MARTES, 16 DE MAYO DE 2017
El punto sobre la i
En materia económica, usted opina que AMLO es...
Un ignorante
Un mentiroso
Una mente brillante

Arturo Damm








“El respeto al tiempo ajeno es la paz.”
Valeria Moy

El respeto al tiempo ajeno, parafraseando a Benito Juárez, es la paz, y mucho más: es la condición necesaria para poder economizar, es decir, para poder hacer el mejor uso posible de los recursos escasos a nuestra disposición, el principal de los cuales es, precisamente, el tiempo, entendido, pero sobre todo utilizado, como un don a nuestra disposición.

Estrictamente hablando el tiempo, ¡cualquier cosa que el mismo sea!, no es un recurso sino, llamémosle así, un meta recurso, que hace posible el uso de todos los otros recursos, pero que en sí mismo considerado, como tal, resulta inútil. Una persona que no dispusiera más que de oxígeno y tiempo, sería incapaz de disponer de algún otro satisfactor distinto del oxígeno (solo dispone de tiempo), sería incapaz de producir cualquiera de los otros satisfactores necesarios para mantener la salud y la vida (bebida, comida, etc.), sería una persona condenada a muerte, de la misma manera que lo sería una persona con una enorme cantidad y variedad de recursos a su disposición (naturales, manufacturados, financieros, etc.), pero con solamente un segundo de tiempo restante. El tiempo, considerado como meta recurso, como el recurso de los recursos, y el resto de los recursos, son bienes complementarios.

El tiempo, al igual que la mayoría de los recursos, está sujeto a la escasez: cada uno cuenta con una determinada cantidad de tiempo a su disposición: 24 horas al día, por una determinada cantidad de días en la vida de cada quien. Si el desperdicio de recursos resulta antieconómico, igualmente resulta la pérdida de tiempo, sobre todo cuando la misma es culpa de alguien más, que nos hace perderlo, lo cual es tanto como hacernos perder vida. Recordemos: 24 horas al día, por una determinada cantidad de días en la vida de cada quien, límite del cual no pasaremos.

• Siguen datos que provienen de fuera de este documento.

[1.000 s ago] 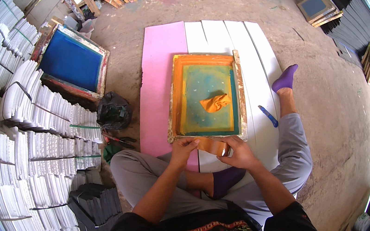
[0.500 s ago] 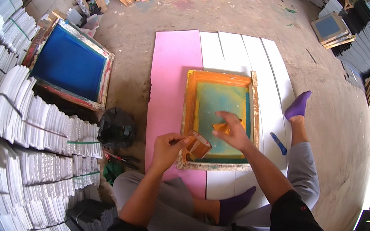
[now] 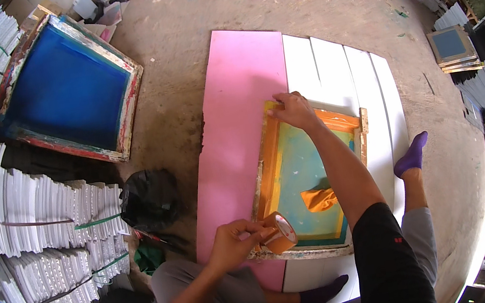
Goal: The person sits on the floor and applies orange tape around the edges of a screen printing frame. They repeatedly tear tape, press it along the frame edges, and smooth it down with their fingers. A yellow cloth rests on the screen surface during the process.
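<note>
just the one view here: a wide fisheye, the left cam of a side-by-side pair worn on the head, looking steeply down and forward. it's upright and not mirrored, so left is the person's left. pretty close range, with the bare left hand (image 3: 236, 244) and bare right hand (image 3: 295, 112) in the middle area, right over the rectangular wood-framed teal-and-orange screen (image 3: 300, 168). it reaches out to bundled stacks of thin white sheets (image 3: 39, 209) on the left and grey-brown floor (image 3: 457, 197) on the right, straight edges bowing outward.
</note>
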A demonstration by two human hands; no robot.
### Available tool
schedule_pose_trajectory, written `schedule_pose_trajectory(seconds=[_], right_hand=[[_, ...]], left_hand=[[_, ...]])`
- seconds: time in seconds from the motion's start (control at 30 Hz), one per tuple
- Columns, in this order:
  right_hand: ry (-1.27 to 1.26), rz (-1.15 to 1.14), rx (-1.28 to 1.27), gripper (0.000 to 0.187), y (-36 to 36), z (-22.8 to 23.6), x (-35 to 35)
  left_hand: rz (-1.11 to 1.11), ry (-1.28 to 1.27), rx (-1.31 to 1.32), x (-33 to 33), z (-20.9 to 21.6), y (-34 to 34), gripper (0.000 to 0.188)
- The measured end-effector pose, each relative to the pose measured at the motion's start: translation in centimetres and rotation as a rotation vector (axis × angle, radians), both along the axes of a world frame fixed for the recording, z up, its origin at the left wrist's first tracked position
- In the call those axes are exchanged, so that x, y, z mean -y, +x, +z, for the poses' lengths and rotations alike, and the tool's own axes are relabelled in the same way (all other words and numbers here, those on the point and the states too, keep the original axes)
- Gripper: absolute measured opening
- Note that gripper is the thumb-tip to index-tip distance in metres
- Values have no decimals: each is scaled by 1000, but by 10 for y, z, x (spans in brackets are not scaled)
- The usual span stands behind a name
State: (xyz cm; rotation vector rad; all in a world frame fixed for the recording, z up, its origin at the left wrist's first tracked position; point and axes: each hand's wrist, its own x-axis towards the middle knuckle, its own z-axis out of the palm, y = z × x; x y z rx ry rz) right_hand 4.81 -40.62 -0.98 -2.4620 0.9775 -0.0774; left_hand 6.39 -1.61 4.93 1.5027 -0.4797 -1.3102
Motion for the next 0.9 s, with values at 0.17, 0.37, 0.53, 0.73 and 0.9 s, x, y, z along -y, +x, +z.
schedule_pose_trajectory(seconds=[0.17,0.37,0.53,0.73,0.9], right_hand=[[32,-94,-86,50,9,5,-1],[-78,-146,-188,46,21,4,-3],[-21,-182,-233,47,29,1,-2],[451,-146,53,48,-2,-31,62],[243,-53,40,40,-2,-34,43]], left_hand=[[16,-51,-38,2,0,-4,17],[8,-53,-25,3,-1,-1,17],[29,-54,-101,0,1,-5,17],[-21,-24,-56,2,0,-8,18],[-13,40,-71,3,2,-8,16]])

El respeto al tiempo ajeno, afirma Moy, es la paz, siendo el tiempo ajeno una de las posibles concreciones del derecho ajeno, respeto al tiempo ajeno que involucra el respeto al derecho a la propiedad privada (se trata del tiempo de cada quien) y el derecho a la libertad individual (se trata del uso que cada quien pueda darle a su tiempo), todo lo cual resulta imposible cuando alguien le hace perder su tiempo a alguien más.

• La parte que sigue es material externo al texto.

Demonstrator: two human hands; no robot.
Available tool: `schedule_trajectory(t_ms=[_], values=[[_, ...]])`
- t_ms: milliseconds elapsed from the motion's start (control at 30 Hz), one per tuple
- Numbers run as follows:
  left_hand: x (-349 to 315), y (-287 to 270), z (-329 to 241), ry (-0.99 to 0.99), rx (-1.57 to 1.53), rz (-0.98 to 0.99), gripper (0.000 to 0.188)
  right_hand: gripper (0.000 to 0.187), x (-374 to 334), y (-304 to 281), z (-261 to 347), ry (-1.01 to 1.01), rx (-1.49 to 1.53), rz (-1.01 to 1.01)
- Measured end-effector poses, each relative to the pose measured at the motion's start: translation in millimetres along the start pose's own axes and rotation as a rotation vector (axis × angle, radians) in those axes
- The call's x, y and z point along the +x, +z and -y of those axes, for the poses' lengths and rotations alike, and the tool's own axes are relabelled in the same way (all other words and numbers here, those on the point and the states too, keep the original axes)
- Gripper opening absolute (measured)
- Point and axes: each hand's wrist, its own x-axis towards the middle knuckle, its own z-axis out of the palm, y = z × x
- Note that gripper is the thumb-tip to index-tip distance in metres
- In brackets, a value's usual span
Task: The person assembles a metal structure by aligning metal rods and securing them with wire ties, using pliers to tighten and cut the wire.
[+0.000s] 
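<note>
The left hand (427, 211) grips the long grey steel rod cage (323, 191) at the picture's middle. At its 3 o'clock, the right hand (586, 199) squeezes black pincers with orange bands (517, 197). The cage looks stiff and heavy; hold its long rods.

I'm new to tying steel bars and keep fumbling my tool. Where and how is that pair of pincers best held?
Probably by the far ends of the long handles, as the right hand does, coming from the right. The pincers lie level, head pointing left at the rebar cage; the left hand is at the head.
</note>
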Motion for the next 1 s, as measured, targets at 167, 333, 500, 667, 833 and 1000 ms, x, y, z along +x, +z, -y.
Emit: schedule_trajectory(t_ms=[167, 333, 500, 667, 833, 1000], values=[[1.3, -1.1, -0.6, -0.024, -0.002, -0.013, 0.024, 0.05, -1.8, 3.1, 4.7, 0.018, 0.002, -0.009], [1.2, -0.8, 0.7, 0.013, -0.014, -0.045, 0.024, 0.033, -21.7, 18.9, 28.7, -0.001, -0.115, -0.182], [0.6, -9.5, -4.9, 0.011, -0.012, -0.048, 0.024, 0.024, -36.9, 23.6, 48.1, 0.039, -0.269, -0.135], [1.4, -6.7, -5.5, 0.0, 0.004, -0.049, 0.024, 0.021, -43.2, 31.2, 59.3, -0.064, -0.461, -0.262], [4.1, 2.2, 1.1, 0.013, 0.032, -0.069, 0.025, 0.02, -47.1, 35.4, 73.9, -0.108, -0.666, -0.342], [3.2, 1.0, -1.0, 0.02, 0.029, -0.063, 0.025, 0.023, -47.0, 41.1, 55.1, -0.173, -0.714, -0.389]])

Si por paz entendemos convivencia civilizada, y si la base de dicha convivencia es el respeto a los derechos de los demás (dicho sea de paso: ese, el respeto a los derechos de los demás, es el verdadero precio que hay que pagar por convivir con los demás), comenzando por el respeto a la vida, la libertad individual y la propiedad privada, respetar el tiempo de los demás, no haciéndoselos perder, es respetar, antes que otra cosa, el derecho a la vida, que es el derecho de propiedad privada, y por lo tanto de libertad individual, del tiempo de cada cual: mi tiempo es mi tiempo y, con la única condición de que al hacerlo respete los derechos de los demás, puedo utilizarlo como me dé la gana, y nadie tiene el derecho de hacérmelo perder. Si lo hace no es porque tenga el derecho, sino porque tiene el poder, ¡algo muy distinto!, poder que muchas veces se lo concedemos nosotros mismos, al permitirle que nos mantenga esperando, espera a la que, en muchas ocasiones, tenemos que hacer frente por conveniencia, por ejemplo, cuando quien nos hace esperar es el doctor a quien nos urge ver. En este caso estamos dispuestos a perder algo de tiempo hoy a cambio de más (nos salvó la vida) y/o mejor (nos alivió de alguna enfermedad) tiempo en el futuro, lo cual, sin duda alguna, es una decisión racional, que sin embargo no justifica que el doctor nos haya hecho esperar.

Por ello, pongamos el punto sobre la i.